The offline diaries by Yomi Adegoke & Elizabeth Uviebinene
This is a story of friendship, and also the sadness of lost connection, set within early high school and with additional social media pressures. Ade is a new arrival in a new town and school. Moving has not been a happy change and all the pressures of ‘starting over’ are weighing heavily on her. A chance meeting at the hair salon her mother attends, gives her the opportunity to make a new friend. Shanice frequently spends time at her father’s salon because she is often alone and lonely, especially since her mother died. The surprise encounter and almost immediate connection between the two 12 year-old girls develops further at school and via their online chats. Sadly though, Ade also manages to connect with the two popular but mean girls at school, despite Shanice’s warnings about their self-centred and cruel demeanour towards her in the past. Can their friendship survive when Ade is pulled in two directions? Can Shanice survive being excluded again?

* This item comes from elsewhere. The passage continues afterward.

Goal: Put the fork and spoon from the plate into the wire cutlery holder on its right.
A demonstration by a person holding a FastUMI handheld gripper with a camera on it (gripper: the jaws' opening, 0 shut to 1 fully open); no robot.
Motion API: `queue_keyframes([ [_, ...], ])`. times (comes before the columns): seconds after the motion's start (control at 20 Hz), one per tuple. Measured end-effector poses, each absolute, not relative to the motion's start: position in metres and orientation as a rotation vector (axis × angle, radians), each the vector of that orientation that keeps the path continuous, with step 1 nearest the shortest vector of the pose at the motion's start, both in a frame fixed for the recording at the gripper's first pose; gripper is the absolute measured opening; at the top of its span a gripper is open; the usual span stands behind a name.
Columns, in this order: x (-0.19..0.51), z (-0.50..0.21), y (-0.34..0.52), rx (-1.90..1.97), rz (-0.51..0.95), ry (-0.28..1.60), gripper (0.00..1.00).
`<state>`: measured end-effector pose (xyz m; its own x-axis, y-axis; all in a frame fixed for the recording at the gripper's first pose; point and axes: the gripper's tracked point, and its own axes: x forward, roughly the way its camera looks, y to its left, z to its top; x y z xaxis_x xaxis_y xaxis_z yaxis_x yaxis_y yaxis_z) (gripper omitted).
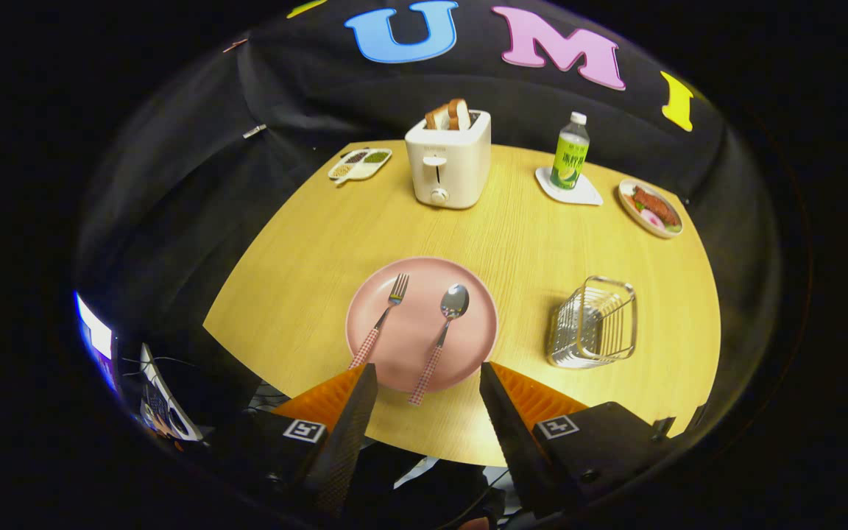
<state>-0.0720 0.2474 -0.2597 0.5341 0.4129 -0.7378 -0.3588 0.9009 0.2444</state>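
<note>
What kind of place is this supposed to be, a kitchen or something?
Probably a mock breakfast table set up in a booth, not a real kitchen. A toaster with bread in it, a pink plate bearing a fork and spoon, and a wire cutlery holder suggest it. The open gripper hovers empty near the plate.

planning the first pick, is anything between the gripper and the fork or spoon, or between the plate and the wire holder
Nothing visible. The open gripper sits just short of the spoon and fork; bare table separates the plate from the wire holder.
</note>
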Motion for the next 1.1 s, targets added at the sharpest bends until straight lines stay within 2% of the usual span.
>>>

This is a social drama story for pre-teens and early teens, with characters who do not have an Anglo-Saxon heritage. There are light-hearted moments and also some naive aspects to the lives of the two main characters as they negotiate inter-personal challenges. With some of the conversations and interactions shared as ‘Chatback’ conversations, and each of the girls communicating via their diary or journal entries, there are insights into the friendship impacts, especially when things start to go awry. There are some struggles with the bullying and exclusion of the ‘mean girls’ which are intensified by the influence of social media communications. Family life has some challenges for both girls, but they are loved and there are positive aspects to their lives, and they are genuinely hurt when their friendship suffers. Young female readers aged 11-14 will enjoy this story, and it will be endearing for readers with African or Caribbean heritage.
Themes: Friendship, Bullying, Social media, Grief, Family.